• **WHAT IS NEEDED**
One figure is wanted here: how many lines in the entries hold the word "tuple".
- - - -
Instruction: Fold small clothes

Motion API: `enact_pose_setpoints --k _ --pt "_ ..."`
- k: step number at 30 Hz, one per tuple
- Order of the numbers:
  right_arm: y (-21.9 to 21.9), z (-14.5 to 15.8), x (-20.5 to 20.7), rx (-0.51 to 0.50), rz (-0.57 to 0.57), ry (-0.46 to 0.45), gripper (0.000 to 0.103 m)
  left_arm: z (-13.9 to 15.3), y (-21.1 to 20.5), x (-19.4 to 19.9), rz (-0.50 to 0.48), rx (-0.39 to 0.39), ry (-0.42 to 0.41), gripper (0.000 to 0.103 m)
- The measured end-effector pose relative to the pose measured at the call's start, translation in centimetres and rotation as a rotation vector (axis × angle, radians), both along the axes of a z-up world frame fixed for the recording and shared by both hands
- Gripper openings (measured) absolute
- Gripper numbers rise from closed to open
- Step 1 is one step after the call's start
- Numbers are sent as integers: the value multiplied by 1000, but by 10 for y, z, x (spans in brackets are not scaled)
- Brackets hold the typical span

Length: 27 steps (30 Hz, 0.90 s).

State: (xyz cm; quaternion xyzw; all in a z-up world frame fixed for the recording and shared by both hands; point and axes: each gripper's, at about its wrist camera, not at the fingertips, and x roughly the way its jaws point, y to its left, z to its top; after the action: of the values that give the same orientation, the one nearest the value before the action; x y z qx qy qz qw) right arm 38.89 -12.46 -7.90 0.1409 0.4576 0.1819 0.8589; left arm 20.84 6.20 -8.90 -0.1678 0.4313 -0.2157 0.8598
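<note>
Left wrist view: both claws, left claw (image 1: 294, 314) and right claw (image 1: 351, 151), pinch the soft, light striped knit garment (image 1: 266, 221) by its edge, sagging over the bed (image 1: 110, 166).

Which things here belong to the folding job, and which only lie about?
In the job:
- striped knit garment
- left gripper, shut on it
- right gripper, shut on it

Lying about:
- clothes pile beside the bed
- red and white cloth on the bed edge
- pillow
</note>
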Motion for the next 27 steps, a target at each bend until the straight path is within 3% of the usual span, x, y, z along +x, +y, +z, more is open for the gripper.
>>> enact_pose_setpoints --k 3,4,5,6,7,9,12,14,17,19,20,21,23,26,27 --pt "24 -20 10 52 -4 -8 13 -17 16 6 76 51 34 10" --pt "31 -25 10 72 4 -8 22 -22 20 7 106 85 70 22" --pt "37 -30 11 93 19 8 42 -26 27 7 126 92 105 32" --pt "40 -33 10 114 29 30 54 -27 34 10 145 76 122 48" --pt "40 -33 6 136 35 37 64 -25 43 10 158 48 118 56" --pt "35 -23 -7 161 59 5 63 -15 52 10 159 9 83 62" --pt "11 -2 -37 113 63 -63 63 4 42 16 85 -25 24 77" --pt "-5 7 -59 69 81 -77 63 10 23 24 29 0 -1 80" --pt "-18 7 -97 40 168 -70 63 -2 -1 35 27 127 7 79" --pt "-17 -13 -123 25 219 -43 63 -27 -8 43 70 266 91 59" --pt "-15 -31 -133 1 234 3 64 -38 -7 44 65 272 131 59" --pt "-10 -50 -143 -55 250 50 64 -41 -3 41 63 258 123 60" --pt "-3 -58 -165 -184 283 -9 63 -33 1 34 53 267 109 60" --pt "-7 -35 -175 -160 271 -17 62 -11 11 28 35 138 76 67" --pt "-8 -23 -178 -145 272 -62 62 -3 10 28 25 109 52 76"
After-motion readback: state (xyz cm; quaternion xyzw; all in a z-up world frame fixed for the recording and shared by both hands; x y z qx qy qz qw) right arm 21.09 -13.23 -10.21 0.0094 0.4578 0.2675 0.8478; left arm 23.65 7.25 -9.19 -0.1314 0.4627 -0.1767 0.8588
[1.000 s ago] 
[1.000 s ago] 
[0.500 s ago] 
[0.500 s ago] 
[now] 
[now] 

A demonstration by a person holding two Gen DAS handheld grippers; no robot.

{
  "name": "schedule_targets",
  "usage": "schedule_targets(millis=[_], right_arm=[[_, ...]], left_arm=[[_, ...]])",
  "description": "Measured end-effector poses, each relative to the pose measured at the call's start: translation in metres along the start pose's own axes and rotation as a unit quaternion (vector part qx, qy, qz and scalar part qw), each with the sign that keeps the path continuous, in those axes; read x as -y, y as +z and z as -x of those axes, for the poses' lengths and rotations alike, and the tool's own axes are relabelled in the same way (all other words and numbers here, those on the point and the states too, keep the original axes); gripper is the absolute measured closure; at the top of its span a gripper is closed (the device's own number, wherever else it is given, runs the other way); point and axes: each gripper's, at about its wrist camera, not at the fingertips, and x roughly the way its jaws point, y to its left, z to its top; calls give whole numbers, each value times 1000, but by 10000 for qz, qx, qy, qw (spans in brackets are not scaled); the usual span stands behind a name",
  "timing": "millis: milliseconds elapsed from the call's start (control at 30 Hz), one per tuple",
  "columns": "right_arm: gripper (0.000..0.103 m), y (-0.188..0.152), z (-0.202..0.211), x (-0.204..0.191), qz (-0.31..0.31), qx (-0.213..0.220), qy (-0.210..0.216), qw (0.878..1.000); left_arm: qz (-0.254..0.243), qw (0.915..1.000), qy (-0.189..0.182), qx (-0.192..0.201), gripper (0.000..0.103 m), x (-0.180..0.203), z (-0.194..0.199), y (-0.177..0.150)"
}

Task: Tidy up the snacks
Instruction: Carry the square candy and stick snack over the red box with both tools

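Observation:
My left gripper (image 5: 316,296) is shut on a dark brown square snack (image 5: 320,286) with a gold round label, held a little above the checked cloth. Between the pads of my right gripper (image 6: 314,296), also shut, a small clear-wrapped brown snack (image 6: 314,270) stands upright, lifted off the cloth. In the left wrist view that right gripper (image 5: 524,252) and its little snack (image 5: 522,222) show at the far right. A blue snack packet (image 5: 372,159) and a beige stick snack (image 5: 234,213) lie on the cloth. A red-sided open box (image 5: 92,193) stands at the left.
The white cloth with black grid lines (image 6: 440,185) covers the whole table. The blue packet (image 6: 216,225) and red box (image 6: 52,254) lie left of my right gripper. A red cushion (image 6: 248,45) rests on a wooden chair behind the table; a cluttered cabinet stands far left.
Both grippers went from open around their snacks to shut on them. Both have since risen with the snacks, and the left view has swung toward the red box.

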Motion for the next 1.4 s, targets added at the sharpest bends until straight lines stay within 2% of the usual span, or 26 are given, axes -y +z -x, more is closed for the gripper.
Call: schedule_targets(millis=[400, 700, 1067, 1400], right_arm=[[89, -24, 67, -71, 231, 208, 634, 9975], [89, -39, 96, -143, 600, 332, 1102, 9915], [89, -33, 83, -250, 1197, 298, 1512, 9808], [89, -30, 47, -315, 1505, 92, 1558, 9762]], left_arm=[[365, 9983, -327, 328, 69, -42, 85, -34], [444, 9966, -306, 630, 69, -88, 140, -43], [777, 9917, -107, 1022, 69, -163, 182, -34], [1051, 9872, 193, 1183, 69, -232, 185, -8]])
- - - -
• **RESULT OF THE EXERCISE**
2